Wer ist „man“. Denken Sie an Politiker oder Beamte?

Ich denke, es sind die Entscheidungsträger im Europaparlament. Weil dort werden die Richtlinien und Verordnungen verabschiedet werden, die auf lokaler Ebene umzusetzen sind. Und wenn diese Gesetze an der Realität vorbeigehen, müssen hier ansässige Unternehmen aktiv werden. Ein Beispiel dafür ist, dass wir vor geraumer Zeit unserer Pflanzenbiotechnologie Einheit zum großen Teil aus Europa abgezogen und nach Nordamerika verlagert haben, weil wir dort bessere Rahmenbedingungen für Forschung und Entwicklung vorfinden. Damit sind hier natürlich auch Arbeitsplätze sowie Innovations- und Wachstumspotential verloren gegangen.

Um vernünftige Entscheidungen in der Politik zu bekommen, braucht man wahrscheinlich besseres Personal. Also Politiker, die etwas von den Dingen verstehen, die sie regulieren.
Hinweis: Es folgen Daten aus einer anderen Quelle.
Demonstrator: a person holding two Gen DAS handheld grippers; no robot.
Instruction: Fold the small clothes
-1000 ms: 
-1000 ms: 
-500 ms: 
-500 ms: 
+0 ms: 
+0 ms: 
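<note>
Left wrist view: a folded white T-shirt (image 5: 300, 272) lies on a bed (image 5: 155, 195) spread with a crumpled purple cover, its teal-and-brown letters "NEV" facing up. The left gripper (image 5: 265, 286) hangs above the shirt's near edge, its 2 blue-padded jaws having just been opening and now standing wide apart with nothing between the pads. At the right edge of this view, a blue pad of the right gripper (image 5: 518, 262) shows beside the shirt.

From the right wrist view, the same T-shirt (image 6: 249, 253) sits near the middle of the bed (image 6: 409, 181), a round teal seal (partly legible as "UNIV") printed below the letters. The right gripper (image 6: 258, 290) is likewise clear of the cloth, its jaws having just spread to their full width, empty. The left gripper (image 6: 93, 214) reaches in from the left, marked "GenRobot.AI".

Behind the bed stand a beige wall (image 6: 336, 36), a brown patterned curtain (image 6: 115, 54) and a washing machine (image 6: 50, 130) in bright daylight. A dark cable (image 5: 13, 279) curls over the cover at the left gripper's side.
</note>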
Meine rein persönliche Meinung ist, dass man Politiker, die in ihrer zeitlich limitierten Funktion, vielleicht zwei Amtsperioden, entsprechend den Standards in der Industrie bezahlen sollte. Das heißt gute Leute mit guter Ausbildung und breiter Lebenserfahrung sollten in der Politik zumindest so viel verdienen können, wie in der Industrie. Ich glaube dann ist eine gesunde Basis dafür geschaffen, qualifiziertes Personal für die Politik zu gewinnen.